→ **Problem description**
Could you print the lines below exactly, from the one holding "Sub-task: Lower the" through the last line, with no other output?

☆ ☆ ☆ ☆

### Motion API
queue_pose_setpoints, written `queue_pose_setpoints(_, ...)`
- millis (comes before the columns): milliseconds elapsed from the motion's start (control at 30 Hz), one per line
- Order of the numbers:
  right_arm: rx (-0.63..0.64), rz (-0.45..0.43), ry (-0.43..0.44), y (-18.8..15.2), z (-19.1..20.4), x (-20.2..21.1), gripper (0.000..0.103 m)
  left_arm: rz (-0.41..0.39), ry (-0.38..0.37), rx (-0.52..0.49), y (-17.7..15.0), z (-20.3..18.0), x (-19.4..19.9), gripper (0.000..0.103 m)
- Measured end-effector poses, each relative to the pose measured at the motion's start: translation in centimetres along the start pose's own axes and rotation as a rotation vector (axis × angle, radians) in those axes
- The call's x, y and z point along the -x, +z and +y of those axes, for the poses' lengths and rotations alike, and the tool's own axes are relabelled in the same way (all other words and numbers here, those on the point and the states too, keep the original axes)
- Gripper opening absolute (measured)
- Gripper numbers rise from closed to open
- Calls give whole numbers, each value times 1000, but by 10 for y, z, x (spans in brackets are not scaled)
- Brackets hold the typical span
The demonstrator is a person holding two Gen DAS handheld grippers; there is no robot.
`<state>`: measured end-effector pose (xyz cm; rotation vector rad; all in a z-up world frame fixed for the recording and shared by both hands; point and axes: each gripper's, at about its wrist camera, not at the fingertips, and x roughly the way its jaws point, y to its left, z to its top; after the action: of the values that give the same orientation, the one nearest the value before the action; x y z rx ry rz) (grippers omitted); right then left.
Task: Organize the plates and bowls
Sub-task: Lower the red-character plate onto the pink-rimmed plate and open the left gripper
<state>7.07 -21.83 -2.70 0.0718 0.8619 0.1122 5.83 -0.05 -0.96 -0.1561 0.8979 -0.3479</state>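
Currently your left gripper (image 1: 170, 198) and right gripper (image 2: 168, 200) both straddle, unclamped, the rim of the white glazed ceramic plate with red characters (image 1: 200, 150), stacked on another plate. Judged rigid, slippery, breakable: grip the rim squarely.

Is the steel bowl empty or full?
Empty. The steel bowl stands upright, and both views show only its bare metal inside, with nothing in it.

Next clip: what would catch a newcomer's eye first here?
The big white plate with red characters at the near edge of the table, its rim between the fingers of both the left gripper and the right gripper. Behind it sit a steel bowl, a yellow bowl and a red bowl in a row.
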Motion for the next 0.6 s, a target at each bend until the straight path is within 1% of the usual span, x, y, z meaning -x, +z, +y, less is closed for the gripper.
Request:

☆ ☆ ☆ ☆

→ **Answer space**
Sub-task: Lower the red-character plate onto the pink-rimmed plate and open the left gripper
<state>7.07 -21.83 -2.70 0.0718 0.8619 0.1122 5.83 -0.05 -0.96 -0.1561 0.8979 -0.3479</state>
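Currently your left gripper (image 1: 170, 198) and right gripper (image 2: 168, 200) both straddle, unclamped, the rim of the white glazed ceramic plate with red characters (image 1: 200, 150), stacked on another plate. Judged rigid, slippery, breakable: grip the rim squarely.

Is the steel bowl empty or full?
Empty. The steel bowl stands upright, and both views show only its bare metal inside, with nothing in it.

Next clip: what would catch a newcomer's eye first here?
The big white plate with red characters at the near edge of the table, its rim between the fingers of both the left gripper and the right gripper. Behind it sit a steel bowl, a yellow bowl and a red bowl in a row.
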Motion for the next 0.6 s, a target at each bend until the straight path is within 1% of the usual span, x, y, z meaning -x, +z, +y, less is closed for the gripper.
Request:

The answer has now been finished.